17th October 2006

Posted in

Blog :: Code smells and design principles

I've had a variety of little PHP-howto tips floating around my brain lately. If I can post them here over the next couple of days I can make room in my brain for all the yummy python and TurboGears goodness it's been getting lately!

Basically the mental notes I've been making to myself all are demonstrations of Bad Code Smells and basic programming "craftmanship" guidelines. More and more, lately, I have been understanding and appreciating "programming as an artform" viewpoint on continued development of my skills as a programmer. If you haven't really run across this idea, you should read people like Martin Fowler, Andy Hunt, Bruce Eckel or (for a more hacker-ish take on some of the same ideas) read the archives of Paul Graham and Steven Yegge's blogs. Go read Eric Raymond's The Art of Unix Programming to top it off, and you'll know where I'm coming from.

Back already? You didn't go read any of that stuff and you're wondering about that reference to code smells, right? I'll try to explain (briefly) and then plunge right into the examples. The concept of Code Smells is that there are coding idioms that usually lead to bad code in some way. Perhaps the most famous example of this sort of thing is Edgar Dijkstra's much parodied Goto considered harmful article. Basically Dijkstra argued that one particular style of programming (using GOTO statements) was likely to lead to bugs and unmaintainable code. Dijkstra also offered a remedy (structured programming) in such convincing terms that today, GOTO use is widely deprecated and structured programming is by far the dominant idiom.

The concept of is not better programming through rules (if x than y). Instead it is part of the process of building up your intuition about how to keep your code readable and manageable. Coding principles or patterns (like DRY - Don't Repeat Yourself) are the positive converse of bad code smells. Again - they aren't meant to be rules you can just mindlessly follow. They're ideas and concepts you need to internalise as a programmer in order to become more skillful. My examples will, of necessity, be in the narrow domain of "web programming with PHP" but understanding the ideas will help you be a better programmer in whatever language (even Blub) you happen to use.

[they're] more what you'd call "guidelines" than actual rules
Captain Barbarossa

So let's start with a really simple idea. Loops.

I know, I know, you're thinking "LOOPS?" I could be reading about metaprogramming in ruby or macros in Lisp and this guy wants to lecture me about loops.

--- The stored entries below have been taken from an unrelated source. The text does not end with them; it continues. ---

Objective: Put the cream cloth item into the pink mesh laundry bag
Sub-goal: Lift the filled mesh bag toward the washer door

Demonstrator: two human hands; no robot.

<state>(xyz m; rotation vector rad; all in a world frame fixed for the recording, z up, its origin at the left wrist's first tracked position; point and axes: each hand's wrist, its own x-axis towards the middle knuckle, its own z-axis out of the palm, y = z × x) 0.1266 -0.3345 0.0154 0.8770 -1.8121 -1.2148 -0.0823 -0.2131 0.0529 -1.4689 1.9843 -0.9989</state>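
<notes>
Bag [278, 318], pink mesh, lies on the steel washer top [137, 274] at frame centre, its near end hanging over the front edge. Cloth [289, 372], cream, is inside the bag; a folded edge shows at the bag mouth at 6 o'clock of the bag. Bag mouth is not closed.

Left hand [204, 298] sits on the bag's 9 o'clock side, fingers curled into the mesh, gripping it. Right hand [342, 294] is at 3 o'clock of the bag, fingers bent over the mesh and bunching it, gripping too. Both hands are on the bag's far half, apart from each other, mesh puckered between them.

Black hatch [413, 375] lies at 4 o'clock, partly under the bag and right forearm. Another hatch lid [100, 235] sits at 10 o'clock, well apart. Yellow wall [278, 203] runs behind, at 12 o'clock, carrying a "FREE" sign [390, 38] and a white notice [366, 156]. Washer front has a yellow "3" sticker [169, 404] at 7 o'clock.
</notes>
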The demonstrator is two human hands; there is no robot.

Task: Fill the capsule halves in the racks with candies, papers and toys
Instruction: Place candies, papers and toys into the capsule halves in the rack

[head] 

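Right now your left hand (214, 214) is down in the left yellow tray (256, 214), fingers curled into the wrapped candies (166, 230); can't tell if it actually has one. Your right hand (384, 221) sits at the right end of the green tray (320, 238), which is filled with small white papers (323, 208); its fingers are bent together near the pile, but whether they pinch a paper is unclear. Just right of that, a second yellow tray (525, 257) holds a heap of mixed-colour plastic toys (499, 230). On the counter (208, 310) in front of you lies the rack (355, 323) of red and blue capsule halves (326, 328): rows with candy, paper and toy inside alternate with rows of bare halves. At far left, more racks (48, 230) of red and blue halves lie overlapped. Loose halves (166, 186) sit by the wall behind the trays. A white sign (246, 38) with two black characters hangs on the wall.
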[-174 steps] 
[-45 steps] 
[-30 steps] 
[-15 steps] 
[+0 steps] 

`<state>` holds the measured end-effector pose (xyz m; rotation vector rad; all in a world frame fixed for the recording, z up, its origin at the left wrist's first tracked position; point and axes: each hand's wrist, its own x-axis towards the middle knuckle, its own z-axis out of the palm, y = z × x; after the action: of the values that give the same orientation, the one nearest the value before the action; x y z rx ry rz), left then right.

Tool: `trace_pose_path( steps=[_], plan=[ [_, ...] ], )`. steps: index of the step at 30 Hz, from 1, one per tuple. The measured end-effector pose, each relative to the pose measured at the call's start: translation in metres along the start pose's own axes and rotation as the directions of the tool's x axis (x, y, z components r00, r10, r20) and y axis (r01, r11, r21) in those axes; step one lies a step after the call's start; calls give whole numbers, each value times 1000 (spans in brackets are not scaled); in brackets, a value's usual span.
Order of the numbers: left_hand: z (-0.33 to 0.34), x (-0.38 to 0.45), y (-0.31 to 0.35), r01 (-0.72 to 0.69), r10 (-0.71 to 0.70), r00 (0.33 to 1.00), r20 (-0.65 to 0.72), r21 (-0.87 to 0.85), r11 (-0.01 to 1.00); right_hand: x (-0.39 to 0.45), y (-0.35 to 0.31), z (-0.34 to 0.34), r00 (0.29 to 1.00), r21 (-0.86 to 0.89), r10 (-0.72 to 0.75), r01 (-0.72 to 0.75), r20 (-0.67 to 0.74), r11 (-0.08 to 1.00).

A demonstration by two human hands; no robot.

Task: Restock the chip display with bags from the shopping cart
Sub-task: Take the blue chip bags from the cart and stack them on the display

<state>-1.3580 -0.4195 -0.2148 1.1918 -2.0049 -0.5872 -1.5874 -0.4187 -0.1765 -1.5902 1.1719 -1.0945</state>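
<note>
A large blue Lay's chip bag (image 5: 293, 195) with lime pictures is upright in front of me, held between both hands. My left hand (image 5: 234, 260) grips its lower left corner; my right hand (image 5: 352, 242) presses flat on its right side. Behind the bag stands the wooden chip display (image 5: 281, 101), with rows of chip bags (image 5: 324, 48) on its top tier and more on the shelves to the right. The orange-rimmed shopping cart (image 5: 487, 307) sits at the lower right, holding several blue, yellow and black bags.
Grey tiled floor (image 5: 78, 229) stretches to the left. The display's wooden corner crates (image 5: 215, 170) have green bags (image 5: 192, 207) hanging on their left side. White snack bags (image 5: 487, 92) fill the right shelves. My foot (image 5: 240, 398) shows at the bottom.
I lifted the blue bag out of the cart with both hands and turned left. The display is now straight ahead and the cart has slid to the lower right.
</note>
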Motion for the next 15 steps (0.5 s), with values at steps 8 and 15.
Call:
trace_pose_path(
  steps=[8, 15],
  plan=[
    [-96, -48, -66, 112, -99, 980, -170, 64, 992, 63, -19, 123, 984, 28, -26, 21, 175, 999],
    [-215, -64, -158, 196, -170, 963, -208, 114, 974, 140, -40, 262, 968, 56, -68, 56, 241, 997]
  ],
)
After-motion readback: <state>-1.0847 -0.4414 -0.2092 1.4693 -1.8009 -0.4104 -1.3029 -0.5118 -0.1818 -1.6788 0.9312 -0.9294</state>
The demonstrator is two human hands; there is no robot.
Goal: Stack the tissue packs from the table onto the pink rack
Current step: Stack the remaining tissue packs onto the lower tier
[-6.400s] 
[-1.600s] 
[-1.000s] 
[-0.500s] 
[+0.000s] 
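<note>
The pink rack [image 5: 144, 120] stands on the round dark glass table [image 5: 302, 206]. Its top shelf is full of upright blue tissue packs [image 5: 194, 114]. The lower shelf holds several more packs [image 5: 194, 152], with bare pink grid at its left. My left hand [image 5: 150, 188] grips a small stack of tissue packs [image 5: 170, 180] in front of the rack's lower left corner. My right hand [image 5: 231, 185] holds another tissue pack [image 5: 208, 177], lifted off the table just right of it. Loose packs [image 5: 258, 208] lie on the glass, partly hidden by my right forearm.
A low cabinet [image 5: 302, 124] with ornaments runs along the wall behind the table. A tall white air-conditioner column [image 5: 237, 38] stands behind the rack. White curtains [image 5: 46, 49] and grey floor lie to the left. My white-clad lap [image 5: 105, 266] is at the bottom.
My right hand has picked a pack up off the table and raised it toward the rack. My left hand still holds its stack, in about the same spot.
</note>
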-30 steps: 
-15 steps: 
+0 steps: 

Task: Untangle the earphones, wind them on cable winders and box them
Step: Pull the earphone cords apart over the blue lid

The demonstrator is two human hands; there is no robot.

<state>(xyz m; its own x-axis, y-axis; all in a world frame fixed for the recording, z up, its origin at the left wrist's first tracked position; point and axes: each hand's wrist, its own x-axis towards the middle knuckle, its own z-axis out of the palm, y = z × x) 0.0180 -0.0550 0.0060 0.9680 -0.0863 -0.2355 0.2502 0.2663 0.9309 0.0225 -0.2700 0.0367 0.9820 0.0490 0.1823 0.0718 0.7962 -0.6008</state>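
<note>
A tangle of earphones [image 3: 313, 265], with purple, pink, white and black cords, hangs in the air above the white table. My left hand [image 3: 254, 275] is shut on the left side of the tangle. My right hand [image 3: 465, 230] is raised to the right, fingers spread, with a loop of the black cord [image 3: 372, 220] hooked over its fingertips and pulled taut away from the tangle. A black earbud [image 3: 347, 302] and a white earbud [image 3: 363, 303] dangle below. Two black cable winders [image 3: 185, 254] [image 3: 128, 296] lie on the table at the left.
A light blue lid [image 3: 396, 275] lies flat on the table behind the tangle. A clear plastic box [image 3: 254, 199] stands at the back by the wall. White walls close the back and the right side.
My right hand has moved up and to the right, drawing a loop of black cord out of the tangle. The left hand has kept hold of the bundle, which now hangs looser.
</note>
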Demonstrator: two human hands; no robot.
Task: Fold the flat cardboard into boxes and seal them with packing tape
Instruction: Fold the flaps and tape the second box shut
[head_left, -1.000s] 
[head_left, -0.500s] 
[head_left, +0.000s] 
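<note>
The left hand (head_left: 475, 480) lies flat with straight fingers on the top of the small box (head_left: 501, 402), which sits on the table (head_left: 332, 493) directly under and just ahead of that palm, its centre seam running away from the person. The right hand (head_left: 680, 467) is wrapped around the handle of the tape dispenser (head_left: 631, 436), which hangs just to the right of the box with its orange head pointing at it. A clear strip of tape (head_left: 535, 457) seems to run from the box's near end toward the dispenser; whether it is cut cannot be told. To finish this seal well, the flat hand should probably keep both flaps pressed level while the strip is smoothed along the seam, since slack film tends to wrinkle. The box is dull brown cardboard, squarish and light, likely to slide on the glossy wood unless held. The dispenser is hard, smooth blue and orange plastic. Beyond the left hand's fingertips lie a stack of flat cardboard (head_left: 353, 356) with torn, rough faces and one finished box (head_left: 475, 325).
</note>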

Well, yes, actually. Now syntactic loops are probably one of the very first ideas that mades programming easier than flipping toggle switches or typing 1s and 0s. Just a slightly higher order of abstraction than named variables right? This is CS 100 stuff really - if you can't write a for loop or a while loop then you aren't a programmer, end of story.

Granted. But I don't have in mind here syntax, but rather concepts. Here's the programming principle I have in mind "LAG - Loops are good!". Lets look at the application of this principle.

What's wrong with the following extremely common coding idiom?

  class foo{
    function foo($duration, $height, $width, $quality){
      $this->_duration = $duration;
      $this->_height = $height;
      $this->_width = $width;
      $this->_quality = $quality;
    }
    /* Useful code goes here*/
}

It's just a constructor, setting internal private variables from the initial arguments, right? What's wrong with this? Well nothing. Except... what if you want to add another argument to your constructor? (Aside from the fact that if you have more than 3 or 4 arguments to a function you might want to rethink your API). You'd just copy the bottom line, paste it, and do a s/quality/foo/ in your text editor of choice. Nothing simpler, right? You've got that M-x, CTRL-f, keystroke sequence down pat, right? Oh and don't forget to add a $foo to the parameter list of the function.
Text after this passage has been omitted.